Mais pour de nombreux propriétaires, cela risque d'être perçu comme une provocation. Car au fond, la question est la suivante: qu'adviendra-t-il de ces maisons lorsqu'elles auront besoin d'être rénovées, que leurs propriétaires prendront de l'âge et que, parallèlement, l'espace viendra à manquer?

De plus en plus de personnes âgées déménagent

L'OFL met en lumière un problème en particulier: les maisons individuelles se caractérisent par «une faible utilisation de la surface et de l'espace habitable». De nombreux quartiers ont été construits il y a des décennies dans des conditions «qui ont changé depuis».

Du point de vue de la Confédération, une étude plus approfondie est donc nécessaire. Dans la situation actuelle, il s'impose «d'examiner le potentiel de développement de ces quartiers à l'échelle national, notamment dans le contexte de la pénurie de logements et du vieillissement de la population». L'OFL souligne qu'il existe souvent d'importantes réserves de construction, en particulier dans les zones résidentielles de maisons individuelles situées en centre-ville. L'étude doit désormais quantifier le potentiel de densification. Les résultats sont attendus pour fin 2026.

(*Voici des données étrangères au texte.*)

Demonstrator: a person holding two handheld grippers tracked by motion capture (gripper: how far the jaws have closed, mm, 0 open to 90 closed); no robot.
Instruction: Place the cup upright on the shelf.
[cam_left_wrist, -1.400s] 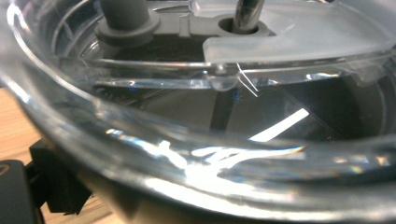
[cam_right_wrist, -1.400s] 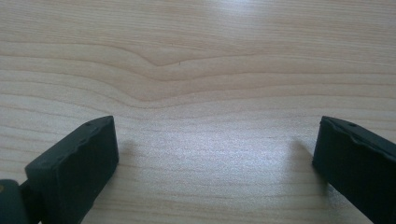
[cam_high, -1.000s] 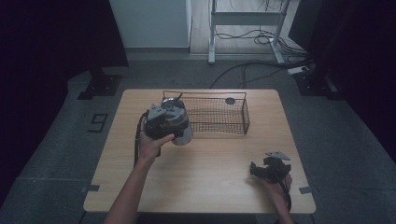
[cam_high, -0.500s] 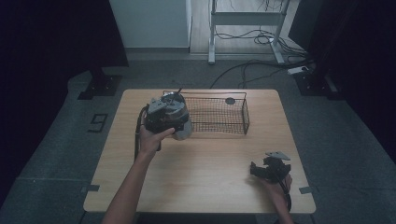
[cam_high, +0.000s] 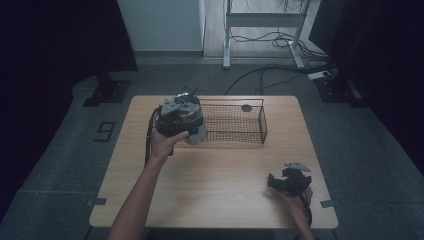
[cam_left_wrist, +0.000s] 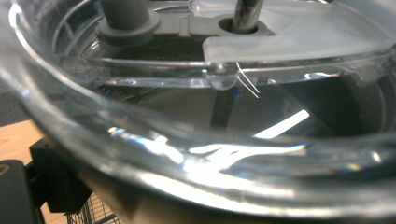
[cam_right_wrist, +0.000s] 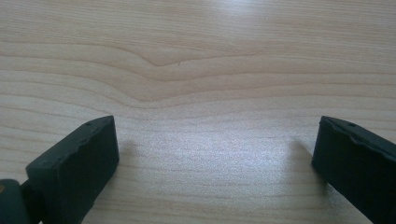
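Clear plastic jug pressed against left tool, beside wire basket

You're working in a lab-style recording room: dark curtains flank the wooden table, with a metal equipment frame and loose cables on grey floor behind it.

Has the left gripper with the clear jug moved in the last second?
Yes. The left gripper has carried the clear jug up and toward the wire basket.
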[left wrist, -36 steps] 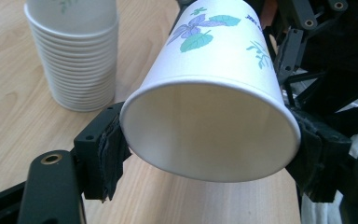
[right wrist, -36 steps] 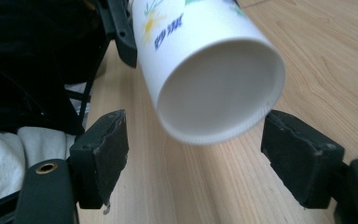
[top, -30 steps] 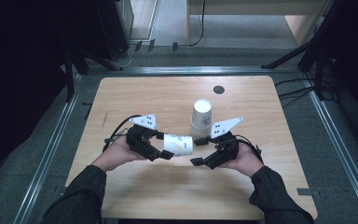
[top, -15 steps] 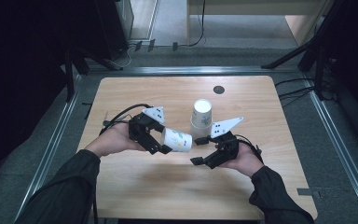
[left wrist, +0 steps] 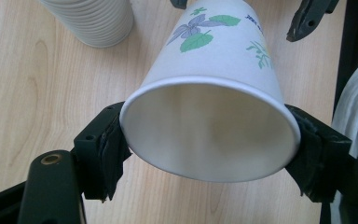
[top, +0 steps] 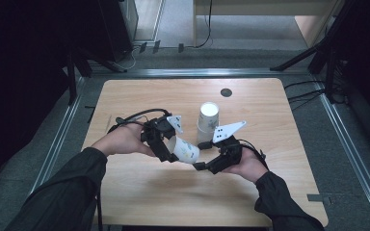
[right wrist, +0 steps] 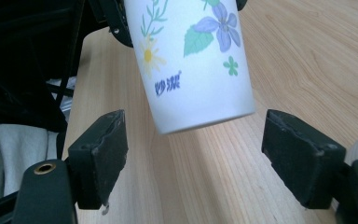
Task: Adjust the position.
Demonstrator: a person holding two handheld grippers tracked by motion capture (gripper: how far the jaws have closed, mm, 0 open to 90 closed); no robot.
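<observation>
A white paper cup (top: 185,150) printed with flowers lies tilted in the air over the wooden table (top: 139,192). My left gripper (top: 171,149) is shut on the cup near its rim. In the left gripper view both pads (left wrist: 112,144) press the rim of the cup (left wrist: 209,93), whose open mouth faces the camera. My right gripper (top: 201,155) is open at the cup's base. In the right gripper view its jaws stand wide on either side of the cup (right wrist: 191,65) without touching it, and the right gripper (right wrist: 193,144) holds nothing.
A stack of white paper cups (top: 208,118) stands upside down just behind the two grippers, also in the left gripper view (left wrist: 93,21). A small black disc (top: 226,92) sits near the table's far edge. Metal rails and dark stands surround the table.
My left gripper has risen a little with the cup and tipped it, base towards the right gripper. The right gripper has kept still.
</observation>
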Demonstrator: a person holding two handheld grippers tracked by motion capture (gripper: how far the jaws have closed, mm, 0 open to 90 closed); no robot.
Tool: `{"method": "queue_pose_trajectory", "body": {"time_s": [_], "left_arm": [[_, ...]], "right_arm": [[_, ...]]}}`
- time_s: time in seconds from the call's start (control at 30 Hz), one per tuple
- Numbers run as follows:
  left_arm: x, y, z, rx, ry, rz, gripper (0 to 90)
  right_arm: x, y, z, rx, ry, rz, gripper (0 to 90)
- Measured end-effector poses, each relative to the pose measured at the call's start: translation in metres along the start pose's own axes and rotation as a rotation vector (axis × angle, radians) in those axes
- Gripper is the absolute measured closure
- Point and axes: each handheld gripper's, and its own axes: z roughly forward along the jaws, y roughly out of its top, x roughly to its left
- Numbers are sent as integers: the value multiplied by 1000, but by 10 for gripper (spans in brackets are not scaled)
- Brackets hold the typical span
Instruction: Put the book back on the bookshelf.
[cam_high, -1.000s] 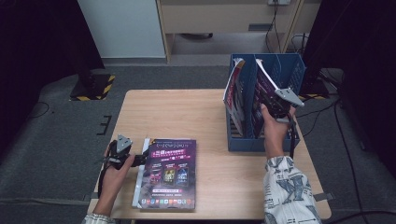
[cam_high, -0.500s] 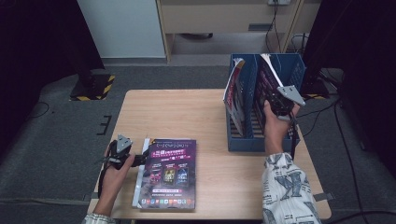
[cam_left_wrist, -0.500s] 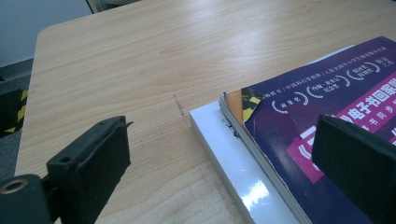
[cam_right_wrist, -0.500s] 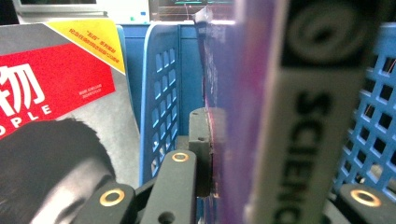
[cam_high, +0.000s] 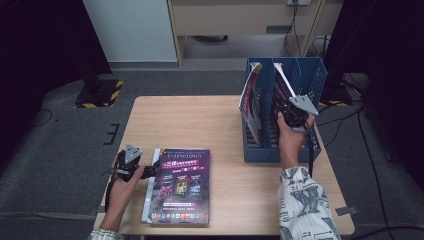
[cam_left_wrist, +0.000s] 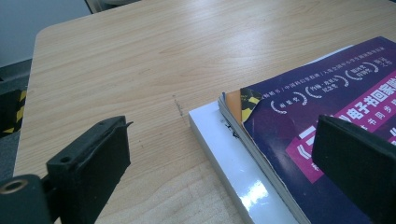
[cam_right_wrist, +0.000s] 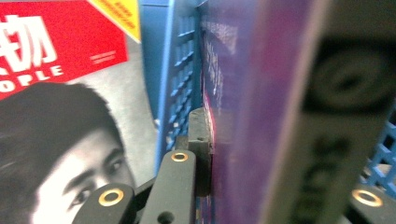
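Right tool (cam_high: 289, 107) has lowered magazine (cam_high: 281, 90) into rack (cam_high: 310, 75).

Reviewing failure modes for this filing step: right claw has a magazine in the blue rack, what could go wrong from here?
1. The purple magazine leans tilted in the blue rack; released now, it may flop rather than seat.
2. The right claw sits beside a divider and could snag on withdrawal.
3. The red magazine leans outward and might tip.
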Motion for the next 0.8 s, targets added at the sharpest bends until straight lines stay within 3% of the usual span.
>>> {"method": "queue_pose_trajectory", "body": {"time_s": [0.3, 0.43, 0.57, 0.63, 0.8], "left_arm": [[0, 0, 0, -3, 2, 0, 39], [0, 0, 0, -2, 2, 0, 39], [-1, 0, 0, -2, 0, 2, 38], [-1, 0, -1, -4, 4, 2, 39], [0, 0, -1, -3, 6, 1, 39]], "right_arm": [[7, 2, -4, -9, 19, 16, 790], [9, 3, -5, -9, 35, 2, 762], [12, 2, -6, -8, 44, -2, 693], [13, 0, -7, 0, 59, 48, 603], [14, -1, -7, 7, 73, 48, 522]]}}
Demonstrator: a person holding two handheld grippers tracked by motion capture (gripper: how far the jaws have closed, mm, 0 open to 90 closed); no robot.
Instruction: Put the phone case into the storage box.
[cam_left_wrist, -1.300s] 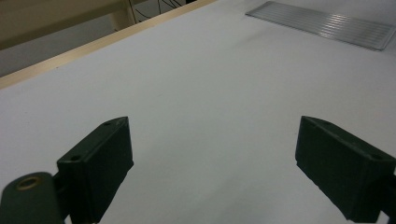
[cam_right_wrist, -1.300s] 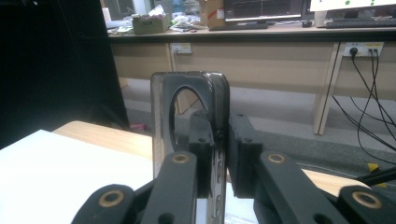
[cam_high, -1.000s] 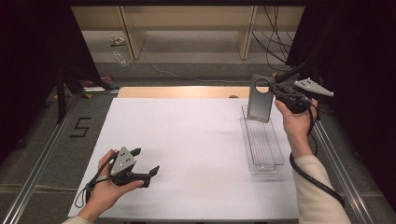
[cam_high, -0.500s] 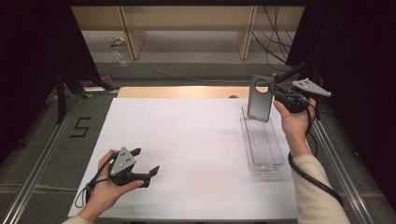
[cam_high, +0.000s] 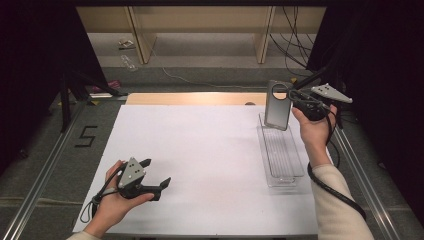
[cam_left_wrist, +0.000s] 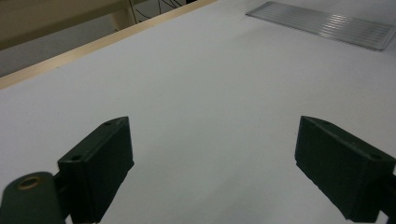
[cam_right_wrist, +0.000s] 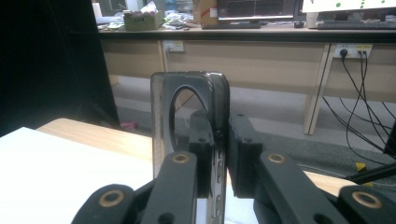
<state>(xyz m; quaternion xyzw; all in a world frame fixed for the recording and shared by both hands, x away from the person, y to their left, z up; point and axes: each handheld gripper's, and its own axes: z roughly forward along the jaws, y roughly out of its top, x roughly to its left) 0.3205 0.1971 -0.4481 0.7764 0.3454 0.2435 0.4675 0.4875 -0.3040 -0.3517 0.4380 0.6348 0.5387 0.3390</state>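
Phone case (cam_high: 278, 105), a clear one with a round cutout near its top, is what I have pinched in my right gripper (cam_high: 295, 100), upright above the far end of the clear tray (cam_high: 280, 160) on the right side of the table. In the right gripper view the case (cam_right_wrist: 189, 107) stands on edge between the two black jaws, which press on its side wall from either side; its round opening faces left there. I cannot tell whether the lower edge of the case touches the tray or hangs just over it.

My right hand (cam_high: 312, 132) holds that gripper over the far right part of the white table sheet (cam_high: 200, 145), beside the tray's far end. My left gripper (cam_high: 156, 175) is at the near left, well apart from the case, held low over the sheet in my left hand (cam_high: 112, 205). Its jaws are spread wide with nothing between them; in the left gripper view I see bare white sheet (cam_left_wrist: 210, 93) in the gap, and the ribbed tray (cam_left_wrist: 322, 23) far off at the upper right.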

Un nouveau rapport sur le logement publié par la compagnie d'assurance Helvetia laisse déjà entrevoir une lueur d'espoir: de plus en plus de personnes âgées déménagent - et pourraient ainsi soulager, du moins en partie, un marché immobilier sous pression. Selon ce rapport, la génération des 55 ans et plus serait ainsi plus encline à déménager qu'on ne le pensait. Au cours des dix dernières années, leur part dans l'ensemble des déménagements en Suisse est passée de 9 à 12%.

Les interventions musclées devraient avoir du mal à passer

Que peuvent donc faire les responsables politiques pour amorcer une telle transition dans le domaine du logement? Si l'étude doit encore fournir des «pistes d'action concrètes», une chose est sûre: les interventions musclées – telles qu'une limitation de la propriété ou une imposition au mètre carré – n'ont sans doute aucune chance d'aboutir. Restent les approches volontaires, destinées à inciter les propriétaires à changer de bord.

A Berne, on ne semble pas encore trop vouloir s'avancer. L'Office fédéral du logement rappelle que l'aménagement du territoire relève avant tout de la compétence des Cantons et des communes. Ils sont les mieux placés pour «développer des mesures ou des incitations afin de parvenir au développement qu'ils souhaitent pour les zones concernées». Ce qui est certain, en revanche, c'est que si la Suisse souhaite créer davantage de logements, elle devra aussi s'intéresser aux quartiers peuplés de petites maisons individuelles.